All of the listing must be given again exactly, except that the images are dropped.

** THE DATA **
+===+

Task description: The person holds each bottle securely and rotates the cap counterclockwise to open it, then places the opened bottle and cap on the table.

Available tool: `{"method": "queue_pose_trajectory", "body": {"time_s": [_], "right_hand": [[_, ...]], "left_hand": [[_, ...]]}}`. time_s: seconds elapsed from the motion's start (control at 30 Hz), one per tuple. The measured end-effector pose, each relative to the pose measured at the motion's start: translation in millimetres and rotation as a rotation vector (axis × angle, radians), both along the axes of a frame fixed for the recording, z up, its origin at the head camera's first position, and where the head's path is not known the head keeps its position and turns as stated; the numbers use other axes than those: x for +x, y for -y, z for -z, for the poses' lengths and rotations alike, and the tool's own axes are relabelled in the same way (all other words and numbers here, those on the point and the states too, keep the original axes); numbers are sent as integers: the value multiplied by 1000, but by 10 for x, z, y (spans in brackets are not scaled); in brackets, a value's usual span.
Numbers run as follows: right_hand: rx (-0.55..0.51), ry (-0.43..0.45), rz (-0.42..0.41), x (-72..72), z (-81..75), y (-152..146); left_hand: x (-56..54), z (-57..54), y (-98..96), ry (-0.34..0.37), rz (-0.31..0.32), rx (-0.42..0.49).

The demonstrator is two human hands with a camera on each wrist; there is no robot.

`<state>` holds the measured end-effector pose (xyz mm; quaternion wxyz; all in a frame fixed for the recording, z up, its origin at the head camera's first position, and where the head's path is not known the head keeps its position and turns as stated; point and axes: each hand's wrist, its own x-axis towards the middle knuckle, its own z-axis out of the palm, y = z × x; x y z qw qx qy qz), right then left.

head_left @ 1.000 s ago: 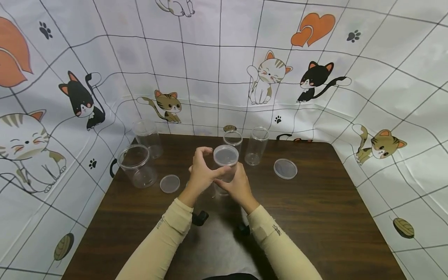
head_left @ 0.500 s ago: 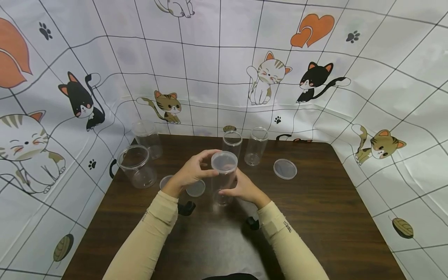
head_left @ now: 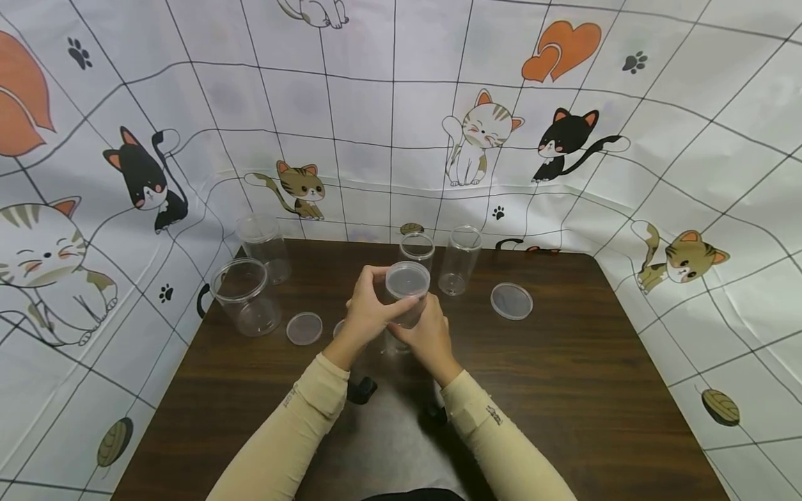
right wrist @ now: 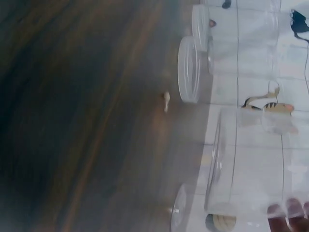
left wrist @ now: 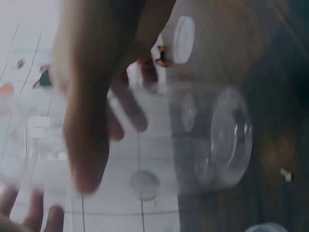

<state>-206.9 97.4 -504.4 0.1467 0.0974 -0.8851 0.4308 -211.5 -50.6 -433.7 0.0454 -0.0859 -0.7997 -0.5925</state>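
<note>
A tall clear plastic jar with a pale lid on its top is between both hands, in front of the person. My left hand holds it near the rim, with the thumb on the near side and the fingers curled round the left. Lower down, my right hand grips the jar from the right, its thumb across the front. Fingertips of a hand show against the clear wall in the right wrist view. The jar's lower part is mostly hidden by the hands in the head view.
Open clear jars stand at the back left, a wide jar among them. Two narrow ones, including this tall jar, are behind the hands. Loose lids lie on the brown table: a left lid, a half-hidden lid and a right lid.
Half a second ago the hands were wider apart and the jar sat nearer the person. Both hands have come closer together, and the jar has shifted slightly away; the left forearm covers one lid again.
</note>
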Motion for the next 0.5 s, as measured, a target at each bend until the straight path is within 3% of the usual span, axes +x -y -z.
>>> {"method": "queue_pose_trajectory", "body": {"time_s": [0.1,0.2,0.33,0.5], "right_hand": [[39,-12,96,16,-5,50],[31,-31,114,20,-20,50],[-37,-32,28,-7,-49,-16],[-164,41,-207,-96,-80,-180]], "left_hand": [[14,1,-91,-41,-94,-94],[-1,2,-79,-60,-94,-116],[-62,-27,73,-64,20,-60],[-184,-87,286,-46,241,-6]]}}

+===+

** ANSWER BOX **
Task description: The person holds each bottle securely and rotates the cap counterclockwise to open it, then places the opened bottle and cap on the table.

Available tool: `{"method": "queue_pose_trajectory", "body": {"time_s": [_], "right_hand": [[_, ...]], "left_hand": [[_, ...]]}}`. time_s: seconds elapsed from the motion's start (control at 30 Hz), one per tuple. The measured end-effector pose, each relative to the pose measured at the motion's start: translation in millimetres and rotation as a rotation vector (axis × angle, radians), both along the axes of a frame fixed for the recording, z up, its origin at the head camera's first position, and where the head's path is not known the head keeps its position and turns as stated; the numbers use other axes than those: x for +x, y for -y, z for -z, for the poses' lengths and rotations alike, and the tool's own axes are relabelled in the same way (all other words and numbers here, those on the point and the states too, keep the original axes); numbers are sent as integers: the value multiplied by 1000, but by 10 for x, z, y (spans in brackets are not scaled); in brackets, a value's usual span.
Numbers run as follows: right_hand: rx (-0.55..0.51), ry (-0.43..0.45), rz (-0.42..0.41), x (-72..72), z (-81..75), y (-152..146); left_hand: x (-56..54), z (-57..54), y (-98..96), ry (-0.34..0.37), rz (-0.31..0.32), rx (-0.42..0.49).

The demonstrator is two human hands with a camera on each wrist; there is no robot.

`<state>` holds the measured end-effector pose (xyz mm; quaternion wxyz; all in a frame fixed for the recording, z up, its origin at the head camera's first position, and where the head's path is not known the head keeps its position and turns as stated; point and axes: each hand's wrist, its own x-axis towards the middle knuckle, its own z-axis out of the palm, y = z × x; x y z qw qx qy qz), right then left.

head_left @ 1.000 s ago: 
head_left @ 0.500 s ago: 
head_left @ now: 
right wrist @ now: 
left wrist @ now: 

<state>-206.9 97.4 -504.4 0.1467 0.0974 -0.8851 0.4308 -211.5 -50.6 -433.7 0.0454 -0.0859 -0.7997 -0.5925</state>
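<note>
A tall clear plastic jar with a pale lid on its top is between both hands, in front of the person. My left hand holds it near the rim, with the thumb on the near side and the fingers curled round the left. Lower down, my right hand grips the jar from the right, its thumb across the front. Fingertips of a hand show against the clear wall in the right wrist view. The jar's lower part is mostly hidden by the hands in the head view.
Open clear jars stand at the back left, a wide jar among them. Two narrow ones, including this tall jar, are behind the hands. Loose lids lie on the brown table: a left lid, a half-hidden lid and a right lid.
Half a second ago the hands were wider apart and the jar sat nearer the person. Both hands have come closer together, and the jar has shifted slightly away; the left forearm covers one lid again.
</note>
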Motion for the next 0.5 s, as measured, a target at each bend until the straight path is within 3% of the usual span, axes +x -y -z.
>>> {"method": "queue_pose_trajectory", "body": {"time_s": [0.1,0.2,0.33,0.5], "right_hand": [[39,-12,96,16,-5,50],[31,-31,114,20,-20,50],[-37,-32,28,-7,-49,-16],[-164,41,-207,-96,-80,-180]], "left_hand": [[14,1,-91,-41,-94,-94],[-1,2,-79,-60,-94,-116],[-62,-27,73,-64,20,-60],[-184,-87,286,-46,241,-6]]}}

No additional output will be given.